__YOUR TASK__.
Please restate the data word for word, leaving out no line.

+++ MATERIAL PROVIDED

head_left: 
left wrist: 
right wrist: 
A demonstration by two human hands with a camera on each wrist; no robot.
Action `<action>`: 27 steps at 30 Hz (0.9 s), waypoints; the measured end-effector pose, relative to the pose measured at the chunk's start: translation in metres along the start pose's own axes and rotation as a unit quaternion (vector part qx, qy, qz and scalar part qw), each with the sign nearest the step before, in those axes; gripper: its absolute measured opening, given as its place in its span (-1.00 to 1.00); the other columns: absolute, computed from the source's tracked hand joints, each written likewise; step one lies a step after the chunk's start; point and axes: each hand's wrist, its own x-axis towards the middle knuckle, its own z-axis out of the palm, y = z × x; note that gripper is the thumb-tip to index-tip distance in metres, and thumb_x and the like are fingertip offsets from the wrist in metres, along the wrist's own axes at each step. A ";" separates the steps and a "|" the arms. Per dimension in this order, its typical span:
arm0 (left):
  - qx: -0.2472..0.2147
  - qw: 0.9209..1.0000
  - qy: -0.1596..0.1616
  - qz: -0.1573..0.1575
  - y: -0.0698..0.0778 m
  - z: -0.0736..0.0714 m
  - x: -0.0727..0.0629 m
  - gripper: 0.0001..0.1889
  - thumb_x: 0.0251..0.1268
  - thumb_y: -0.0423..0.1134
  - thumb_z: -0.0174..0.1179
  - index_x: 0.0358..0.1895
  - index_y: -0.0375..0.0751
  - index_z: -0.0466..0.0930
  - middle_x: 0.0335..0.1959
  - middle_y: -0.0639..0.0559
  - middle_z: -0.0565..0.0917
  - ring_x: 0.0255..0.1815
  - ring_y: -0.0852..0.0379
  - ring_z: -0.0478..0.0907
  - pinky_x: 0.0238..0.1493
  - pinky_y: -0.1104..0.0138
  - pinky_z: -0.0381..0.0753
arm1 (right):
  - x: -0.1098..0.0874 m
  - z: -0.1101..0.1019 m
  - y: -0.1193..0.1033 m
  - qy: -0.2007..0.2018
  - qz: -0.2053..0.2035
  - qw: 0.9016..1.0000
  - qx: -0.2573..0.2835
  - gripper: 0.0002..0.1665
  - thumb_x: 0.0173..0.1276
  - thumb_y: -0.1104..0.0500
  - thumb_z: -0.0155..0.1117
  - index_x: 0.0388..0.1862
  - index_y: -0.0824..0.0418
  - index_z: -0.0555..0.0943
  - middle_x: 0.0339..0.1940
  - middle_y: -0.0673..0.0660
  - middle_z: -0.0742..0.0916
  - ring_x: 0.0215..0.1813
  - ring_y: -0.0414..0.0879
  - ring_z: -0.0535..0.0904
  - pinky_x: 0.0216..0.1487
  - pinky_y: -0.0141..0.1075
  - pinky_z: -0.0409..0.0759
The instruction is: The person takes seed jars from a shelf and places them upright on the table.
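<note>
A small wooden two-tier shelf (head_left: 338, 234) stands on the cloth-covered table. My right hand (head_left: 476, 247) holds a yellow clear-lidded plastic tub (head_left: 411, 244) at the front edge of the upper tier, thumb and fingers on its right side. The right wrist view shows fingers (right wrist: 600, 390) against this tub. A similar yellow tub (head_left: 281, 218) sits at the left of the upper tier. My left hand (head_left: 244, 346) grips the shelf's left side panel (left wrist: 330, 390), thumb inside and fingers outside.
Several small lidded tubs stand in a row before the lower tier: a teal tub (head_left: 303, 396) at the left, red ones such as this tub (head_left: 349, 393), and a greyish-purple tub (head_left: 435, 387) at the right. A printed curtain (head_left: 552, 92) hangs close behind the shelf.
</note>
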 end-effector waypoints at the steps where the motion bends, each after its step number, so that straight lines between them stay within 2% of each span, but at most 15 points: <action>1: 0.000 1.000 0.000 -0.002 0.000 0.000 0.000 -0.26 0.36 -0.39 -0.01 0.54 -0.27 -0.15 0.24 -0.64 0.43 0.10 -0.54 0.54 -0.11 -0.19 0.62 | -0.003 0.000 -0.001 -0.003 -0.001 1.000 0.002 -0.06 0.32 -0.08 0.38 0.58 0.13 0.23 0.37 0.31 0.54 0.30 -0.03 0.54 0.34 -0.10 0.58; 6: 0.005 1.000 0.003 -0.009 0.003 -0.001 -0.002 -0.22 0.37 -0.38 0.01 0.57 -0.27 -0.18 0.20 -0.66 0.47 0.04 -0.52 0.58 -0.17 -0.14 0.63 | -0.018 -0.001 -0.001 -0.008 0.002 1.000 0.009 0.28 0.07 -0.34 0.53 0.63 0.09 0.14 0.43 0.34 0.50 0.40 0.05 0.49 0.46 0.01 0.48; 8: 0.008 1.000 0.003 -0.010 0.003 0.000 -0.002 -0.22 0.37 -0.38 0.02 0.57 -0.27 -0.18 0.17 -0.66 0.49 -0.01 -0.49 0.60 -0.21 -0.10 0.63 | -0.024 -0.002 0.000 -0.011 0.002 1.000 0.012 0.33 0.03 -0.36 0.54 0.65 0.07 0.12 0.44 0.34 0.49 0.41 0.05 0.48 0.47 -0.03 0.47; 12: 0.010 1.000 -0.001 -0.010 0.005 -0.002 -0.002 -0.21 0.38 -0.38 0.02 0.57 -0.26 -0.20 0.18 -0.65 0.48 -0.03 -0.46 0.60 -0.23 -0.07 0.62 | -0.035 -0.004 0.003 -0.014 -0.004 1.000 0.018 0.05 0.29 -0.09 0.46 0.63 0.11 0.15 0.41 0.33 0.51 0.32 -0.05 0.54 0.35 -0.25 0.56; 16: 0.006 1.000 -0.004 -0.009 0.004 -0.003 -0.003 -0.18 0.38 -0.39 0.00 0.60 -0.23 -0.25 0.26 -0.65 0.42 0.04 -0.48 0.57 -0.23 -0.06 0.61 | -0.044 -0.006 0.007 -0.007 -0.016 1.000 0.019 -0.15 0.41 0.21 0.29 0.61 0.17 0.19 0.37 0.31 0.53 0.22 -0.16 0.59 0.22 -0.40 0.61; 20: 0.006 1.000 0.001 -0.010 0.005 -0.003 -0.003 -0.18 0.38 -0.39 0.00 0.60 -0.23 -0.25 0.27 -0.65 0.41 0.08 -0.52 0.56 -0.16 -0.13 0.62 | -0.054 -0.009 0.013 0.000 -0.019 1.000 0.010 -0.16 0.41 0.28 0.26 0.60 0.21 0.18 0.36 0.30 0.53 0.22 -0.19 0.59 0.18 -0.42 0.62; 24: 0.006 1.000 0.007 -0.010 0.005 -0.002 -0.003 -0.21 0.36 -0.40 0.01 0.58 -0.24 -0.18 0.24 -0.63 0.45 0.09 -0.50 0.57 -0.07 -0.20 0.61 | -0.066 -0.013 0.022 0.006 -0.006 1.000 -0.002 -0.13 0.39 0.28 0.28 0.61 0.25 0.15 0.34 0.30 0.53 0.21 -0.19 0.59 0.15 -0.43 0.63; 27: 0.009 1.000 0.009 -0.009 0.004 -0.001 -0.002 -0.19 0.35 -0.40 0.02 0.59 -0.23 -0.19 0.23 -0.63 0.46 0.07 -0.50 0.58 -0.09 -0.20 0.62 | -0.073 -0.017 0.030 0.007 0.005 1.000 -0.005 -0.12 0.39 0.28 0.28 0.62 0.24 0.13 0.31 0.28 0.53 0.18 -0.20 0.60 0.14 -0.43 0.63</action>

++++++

__PROBLEM SOLUTION__.
head_left: 
left wrist: 
right wrist: 
A demonstration by two human hands with a camera on each wrist; no robot.
Action `<action>`: 27 steps at 30 Hz (0.9 s), waypoints; the measured end-effector pose, relative to the pose measured at the chunk's start: translation in metres along the start pose's own axes and rotation as a unit quaternion (vector part qx, qy, qz and scalar part qw), each with the sign nearest the step before, in those axes; gripper: its absolute measured opening, given as its place in its span (-1.00 to 1.00); the other columns: absolute, computed from the source's tracked hand joints, each written likewise; step one lies a step after the chunk's start; point and axes: each hand's wrist, its own x-axis towards the middle knuckle, its own z-axis out of the palm, y = z × x; note that gripper is the thumb-tip to index-tip distance in metres, and thumb_x and the like are fingertip offsets from the wrist in metres, along the wrist's own axes at each step. A ";" separates the steps and a "|" the arms. Per dimension in this order, its typical span:
arm0 (left):
  - qx: -0.2472..0.2147
  - qw: 0.9209..1.0000
  - qy: -0.1596..0.1616
  - qz: -0.1573..0.1575
  - y: -0.0698..0.0778 m
  - z: -0.0736..0.0714 m
  - x: -0.0727..0.0629 m
  - gripper: 0.0001..0.1889
  - thumb_x: 0.0251..0.1268
  - thumb_y: -0.0423..0.1134
  - thumb_z: -0.0174..0.1179
  - index_x: 0.0358..0.1895
  - index_y: -0.0375..0.0751
  - index_z: -0.0466..0.0930
  - middle_x: 0.0335..0.1959
  - middle_y: -0.0639..0.0559
  - middle_z: -0.0565..0.0917
  - ring_x: 0.0255..0.1815
  - ring_y: -0.0852..0.0379
  - ring_z: -0.0478..0.0907
  - pinky_x: 0.0238..0.1493
  - pinky_y: -0.1104..0.0138
  - pinky_z: -0.0381..0.0753
arm1 (right):
  - x: -0.1098..0.0874 m
  - z: -0.1101..0.1019 m
  - y: -0.1193..0.1033 m
  - qy: -0.2007..0.2018
  - qz: -0.2053..0.2035
  - qw: 0.9016..1.0000
  - qx: -0.2573..0.2835
  - gripper: 0.0002..0.1665
  - thumb_x: 0.0173..0.1276
  - thumb_y: -0.1104..0.0500
  - thumb_z: -0.0155..0.1117
  - index_x: 0.0388..0.1862
  - index_y: -0.0824..0.0418
  - index_z: -0.0555..0.0943
  - middle_x: 0.0339..0.1940
  - middle_y: -0.0673..0.0660
  - middle_z: -0.0742..0.0916
  - ring_x: 0.0215..0.1813
  - ring_y: -0.0414..0.0879
  - ring_z: -0.0535..0.0904
  - pinky_x: 0.0216..0.1487
  - pinky_y: -0.0141..0.1075
  - pinky_z: -0.0409..0.0759
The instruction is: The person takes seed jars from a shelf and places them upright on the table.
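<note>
A small wooden two-tier shelf (head_left: 338, 234) stands on the cloth-covered table. My right hand (head_left: 476, 247) holds a yellow clear-lidded plastic tub (head_left: 411, 244) at the front edge of the upper tier, thumb and fingers on its right side. The right wrist view shows fingers (right wrist: 600, 390) against this tub. A similar yellow tub (head_left: 281, 218) sits at the left of the upper tier. My left hand (head_left: 244, 346) grips the shelf's left side panel (left wrist: 330, 390), thumb inside and fingers outside.
Several small lidded tubs stand in a row before the lower tier: a teal tub (head_left: 303, 396) at the left, red ones such as this tub (head_left: 349, 393), and a greyish-purple tub (head_left: 435, 387) at the right. A printed curtain (head_left: 552, 92) hangs close behind the shelf.
</note>
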 end-effector waypoints at the steps where the motion bends, each after its step number, so that straight lines between them stay within 2% of each span, but at most 15 points: <action>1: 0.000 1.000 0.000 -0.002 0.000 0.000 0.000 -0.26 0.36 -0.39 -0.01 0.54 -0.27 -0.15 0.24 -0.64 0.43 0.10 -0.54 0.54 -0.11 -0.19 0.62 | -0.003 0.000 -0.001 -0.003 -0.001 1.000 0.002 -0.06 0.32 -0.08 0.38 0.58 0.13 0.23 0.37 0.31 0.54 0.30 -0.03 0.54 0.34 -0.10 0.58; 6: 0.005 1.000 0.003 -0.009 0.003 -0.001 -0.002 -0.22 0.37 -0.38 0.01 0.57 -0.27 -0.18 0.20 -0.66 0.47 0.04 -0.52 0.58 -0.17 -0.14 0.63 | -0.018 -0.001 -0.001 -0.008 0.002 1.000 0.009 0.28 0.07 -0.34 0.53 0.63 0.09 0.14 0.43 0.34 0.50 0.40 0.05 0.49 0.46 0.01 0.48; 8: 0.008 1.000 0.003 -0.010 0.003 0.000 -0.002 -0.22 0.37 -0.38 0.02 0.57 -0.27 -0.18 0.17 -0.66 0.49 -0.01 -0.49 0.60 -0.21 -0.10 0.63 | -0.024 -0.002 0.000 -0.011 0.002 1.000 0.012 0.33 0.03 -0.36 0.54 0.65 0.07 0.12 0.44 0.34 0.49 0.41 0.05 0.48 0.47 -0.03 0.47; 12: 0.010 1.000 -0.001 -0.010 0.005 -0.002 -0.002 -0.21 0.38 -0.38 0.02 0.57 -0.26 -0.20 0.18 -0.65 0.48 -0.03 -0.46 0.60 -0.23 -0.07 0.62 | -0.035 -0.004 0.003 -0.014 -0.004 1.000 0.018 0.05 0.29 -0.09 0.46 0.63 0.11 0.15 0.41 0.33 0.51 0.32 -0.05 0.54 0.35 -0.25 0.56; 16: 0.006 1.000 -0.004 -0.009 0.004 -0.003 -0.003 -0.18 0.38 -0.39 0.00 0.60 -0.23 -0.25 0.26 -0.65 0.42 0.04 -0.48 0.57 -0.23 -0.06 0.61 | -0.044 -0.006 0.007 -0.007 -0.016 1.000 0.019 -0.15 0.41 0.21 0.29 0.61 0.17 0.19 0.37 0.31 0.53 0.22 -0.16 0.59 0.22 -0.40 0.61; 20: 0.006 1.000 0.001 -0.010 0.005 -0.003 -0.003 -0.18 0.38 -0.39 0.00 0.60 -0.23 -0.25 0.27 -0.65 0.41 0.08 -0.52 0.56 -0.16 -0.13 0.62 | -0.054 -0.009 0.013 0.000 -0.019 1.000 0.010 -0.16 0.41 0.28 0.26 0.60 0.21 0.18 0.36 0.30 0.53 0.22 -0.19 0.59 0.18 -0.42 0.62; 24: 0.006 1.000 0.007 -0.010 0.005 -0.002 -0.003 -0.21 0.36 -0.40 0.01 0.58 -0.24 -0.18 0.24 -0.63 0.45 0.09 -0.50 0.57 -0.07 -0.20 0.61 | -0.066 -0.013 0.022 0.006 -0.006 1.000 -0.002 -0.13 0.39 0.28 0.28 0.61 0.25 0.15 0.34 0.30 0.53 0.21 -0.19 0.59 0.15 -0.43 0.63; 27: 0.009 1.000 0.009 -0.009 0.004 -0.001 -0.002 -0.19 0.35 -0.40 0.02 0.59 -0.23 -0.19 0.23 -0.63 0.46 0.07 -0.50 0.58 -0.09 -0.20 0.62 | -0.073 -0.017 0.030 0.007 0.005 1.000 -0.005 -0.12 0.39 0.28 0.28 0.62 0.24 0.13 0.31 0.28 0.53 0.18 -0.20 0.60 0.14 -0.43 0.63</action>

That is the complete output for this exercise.